**About this exercise**
Filter the data below for the string "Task" and copy each matching line.
++++ Records for processing ++++
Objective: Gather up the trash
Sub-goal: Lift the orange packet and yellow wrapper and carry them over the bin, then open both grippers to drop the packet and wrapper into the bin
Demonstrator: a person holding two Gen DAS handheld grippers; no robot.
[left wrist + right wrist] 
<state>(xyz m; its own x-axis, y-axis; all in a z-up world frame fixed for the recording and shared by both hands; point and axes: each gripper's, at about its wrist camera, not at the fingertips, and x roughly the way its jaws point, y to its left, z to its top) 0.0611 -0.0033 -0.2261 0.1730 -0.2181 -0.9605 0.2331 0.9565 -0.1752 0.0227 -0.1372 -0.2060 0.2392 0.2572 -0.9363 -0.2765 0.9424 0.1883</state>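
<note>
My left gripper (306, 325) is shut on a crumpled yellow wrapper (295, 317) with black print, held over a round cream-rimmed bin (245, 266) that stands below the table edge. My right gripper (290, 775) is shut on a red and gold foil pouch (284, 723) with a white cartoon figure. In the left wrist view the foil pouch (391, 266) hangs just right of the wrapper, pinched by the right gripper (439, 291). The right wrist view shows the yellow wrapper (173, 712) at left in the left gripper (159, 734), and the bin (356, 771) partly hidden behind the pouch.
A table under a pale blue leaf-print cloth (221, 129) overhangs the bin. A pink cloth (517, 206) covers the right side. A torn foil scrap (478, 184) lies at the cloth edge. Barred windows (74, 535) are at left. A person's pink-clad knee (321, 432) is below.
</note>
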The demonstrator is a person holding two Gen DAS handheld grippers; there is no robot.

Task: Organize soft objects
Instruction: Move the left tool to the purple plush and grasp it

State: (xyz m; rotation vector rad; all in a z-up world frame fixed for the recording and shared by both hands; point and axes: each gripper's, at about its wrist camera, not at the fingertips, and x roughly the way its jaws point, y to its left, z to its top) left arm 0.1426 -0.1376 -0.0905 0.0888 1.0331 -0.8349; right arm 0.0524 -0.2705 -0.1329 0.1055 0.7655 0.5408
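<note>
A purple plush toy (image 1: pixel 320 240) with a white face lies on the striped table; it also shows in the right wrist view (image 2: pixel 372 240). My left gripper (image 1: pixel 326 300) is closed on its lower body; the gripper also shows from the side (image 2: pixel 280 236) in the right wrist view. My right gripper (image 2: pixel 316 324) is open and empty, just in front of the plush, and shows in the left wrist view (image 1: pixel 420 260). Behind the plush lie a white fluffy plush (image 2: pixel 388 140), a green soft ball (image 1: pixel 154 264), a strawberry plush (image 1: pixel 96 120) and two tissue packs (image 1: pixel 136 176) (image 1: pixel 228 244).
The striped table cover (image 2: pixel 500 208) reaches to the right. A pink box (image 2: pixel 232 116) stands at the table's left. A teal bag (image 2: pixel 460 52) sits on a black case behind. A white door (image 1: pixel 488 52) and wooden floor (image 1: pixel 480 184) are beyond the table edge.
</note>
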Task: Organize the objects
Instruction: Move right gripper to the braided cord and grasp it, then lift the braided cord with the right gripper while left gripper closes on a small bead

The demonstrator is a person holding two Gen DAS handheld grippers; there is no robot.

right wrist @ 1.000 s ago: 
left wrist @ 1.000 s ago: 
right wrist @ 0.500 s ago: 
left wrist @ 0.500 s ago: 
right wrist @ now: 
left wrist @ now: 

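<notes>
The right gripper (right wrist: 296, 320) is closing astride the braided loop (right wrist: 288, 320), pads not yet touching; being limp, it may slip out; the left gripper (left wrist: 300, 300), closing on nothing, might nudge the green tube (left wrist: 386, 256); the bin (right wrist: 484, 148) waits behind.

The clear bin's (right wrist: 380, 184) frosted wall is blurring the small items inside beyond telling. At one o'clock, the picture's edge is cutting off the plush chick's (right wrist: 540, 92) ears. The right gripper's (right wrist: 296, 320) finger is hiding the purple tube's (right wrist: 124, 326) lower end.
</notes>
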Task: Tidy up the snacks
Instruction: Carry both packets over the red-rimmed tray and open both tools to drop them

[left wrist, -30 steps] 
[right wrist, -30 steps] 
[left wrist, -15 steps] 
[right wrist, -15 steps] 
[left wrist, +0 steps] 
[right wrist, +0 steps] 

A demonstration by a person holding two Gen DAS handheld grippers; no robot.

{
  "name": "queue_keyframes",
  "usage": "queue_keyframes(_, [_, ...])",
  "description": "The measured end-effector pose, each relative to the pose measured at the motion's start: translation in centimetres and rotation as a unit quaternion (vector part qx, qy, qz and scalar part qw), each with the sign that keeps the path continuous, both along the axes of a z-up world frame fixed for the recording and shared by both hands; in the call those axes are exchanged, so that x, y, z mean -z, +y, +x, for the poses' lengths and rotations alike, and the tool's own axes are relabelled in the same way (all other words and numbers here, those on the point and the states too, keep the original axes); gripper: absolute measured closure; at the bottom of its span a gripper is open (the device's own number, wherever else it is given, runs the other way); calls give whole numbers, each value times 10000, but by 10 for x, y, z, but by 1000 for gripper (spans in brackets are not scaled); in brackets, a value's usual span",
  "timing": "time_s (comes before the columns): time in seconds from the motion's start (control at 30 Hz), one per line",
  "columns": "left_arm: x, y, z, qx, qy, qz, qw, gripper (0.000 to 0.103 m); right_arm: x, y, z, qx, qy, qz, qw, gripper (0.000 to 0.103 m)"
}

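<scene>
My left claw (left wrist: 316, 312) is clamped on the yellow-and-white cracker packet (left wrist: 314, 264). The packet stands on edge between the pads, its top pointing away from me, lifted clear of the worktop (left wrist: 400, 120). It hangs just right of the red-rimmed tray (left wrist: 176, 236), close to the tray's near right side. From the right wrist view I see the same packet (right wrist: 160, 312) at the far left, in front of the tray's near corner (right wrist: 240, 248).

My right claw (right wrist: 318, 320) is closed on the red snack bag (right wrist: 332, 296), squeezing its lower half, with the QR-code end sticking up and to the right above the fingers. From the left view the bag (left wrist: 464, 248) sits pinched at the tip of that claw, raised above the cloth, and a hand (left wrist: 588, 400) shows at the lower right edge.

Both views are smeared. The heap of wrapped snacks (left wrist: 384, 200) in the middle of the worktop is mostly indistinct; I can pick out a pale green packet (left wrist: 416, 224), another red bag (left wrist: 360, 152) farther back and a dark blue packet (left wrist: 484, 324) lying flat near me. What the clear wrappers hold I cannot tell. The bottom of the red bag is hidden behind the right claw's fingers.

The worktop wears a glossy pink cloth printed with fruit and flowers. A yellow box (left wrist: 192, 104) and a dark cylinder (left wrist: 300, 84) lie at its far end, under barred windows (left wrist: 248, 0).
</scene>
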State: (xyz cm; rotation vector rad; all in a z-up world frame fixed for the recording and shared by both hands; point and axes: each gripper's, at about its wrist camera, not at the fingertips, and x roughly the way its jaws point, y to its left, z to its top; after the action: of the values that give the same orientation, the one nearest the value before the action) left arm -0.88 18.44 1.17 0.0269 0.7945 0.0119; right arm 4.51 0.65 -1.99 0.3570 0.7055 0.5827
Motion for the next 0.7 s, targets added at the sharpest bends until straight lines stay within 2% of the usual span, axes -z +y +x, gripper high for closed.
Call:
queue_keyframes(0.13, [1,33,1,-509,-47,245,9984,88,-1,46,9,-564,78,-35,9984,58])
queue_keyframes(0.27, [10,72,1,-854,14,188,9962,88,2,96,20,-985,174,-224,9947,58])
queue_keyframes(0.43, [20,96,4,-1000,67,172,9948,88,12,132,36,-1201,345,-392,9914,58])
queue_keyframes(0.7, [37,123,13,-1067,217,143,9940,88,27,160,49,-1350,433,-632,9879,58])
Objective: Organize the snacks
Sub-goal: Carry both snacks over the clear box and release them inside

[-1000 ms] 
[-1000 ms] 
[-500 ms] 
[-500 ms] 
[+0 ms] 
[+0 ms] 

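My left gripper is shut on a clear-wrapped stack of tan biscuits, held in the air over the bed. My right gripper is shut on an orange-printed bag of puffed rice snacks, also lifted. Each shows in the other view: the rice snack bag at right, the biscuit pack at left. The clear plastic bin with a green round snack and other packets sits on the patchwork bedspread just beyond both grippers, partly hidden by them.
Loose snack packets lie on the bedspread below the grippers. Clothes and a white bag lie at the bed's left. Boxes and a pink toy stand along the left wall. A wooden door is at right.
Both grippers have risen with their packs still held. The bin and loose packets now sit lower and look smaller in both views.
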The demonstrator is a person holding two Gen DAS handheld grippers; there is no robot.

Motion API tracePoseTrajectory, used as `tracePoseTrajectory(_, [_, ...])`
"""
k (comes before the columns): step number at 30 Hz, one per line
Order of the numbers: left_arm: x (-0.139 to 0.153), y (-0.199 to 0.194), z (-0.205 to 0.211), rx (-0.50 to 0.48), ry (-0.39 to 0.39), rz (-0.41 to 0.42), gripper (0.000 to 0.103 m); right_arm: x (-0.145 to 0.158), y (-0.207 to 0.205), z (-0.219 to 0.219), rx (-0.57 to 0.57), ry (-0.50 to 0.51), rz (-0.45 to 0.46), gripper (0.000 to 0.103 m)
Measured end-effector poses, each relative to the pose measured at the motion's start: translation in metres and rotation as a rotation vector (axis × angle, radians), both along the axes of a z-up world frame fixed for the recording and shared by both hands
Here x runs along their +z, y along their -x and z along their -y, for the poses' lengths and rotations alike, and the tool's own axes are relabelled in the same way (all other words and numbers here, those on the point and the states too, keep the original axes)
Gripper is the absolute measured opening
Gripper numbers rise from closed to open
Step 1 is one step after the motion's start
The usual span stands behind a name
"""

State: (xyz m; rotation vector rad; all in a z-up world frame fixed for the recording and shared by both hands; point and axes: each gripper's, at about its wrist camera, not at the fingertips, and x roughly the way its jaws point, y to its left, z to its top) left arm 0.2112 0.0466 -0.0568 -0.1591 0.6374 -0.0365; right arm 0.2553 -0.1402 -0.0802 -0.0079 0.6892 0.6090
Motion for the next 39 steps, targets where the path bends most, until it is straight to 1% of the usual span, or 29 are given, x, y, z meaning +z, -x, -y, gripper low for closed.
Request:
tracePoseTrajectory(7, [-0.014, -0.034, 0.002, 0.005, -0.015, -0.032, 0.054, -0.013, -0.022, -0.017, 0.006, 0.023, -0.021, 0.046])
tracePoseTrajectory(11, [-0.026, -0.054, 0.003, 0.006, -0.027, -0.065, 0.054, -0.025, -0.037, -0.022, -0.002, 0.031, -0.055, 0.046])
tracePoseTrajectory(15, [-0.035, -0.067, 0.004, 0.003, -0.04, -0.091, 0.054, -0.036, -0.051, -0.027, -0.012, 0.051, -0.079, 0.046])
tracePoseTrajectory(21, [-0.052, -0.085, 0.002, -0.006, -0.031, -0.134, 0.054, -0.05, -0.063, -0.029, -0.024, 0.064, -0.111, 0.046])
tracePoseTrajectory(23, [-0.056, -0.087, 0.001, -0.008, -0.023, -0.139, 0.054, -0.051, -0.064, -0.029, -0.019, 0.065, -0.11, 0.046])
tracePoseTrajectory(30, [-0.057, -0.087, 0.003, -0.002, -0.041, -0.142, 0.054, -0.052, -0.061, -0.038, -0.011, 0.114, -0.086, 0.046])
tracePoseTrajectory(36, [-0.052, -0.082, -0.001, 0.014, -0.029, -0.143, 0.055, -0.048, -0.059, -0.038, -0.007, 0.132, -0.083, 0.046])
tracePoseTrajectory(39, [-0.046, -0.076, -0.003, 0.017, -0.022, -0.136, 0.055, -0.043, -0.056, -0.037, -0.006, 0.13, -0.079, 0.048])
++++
**Written answer**
Task: Organize soft objects
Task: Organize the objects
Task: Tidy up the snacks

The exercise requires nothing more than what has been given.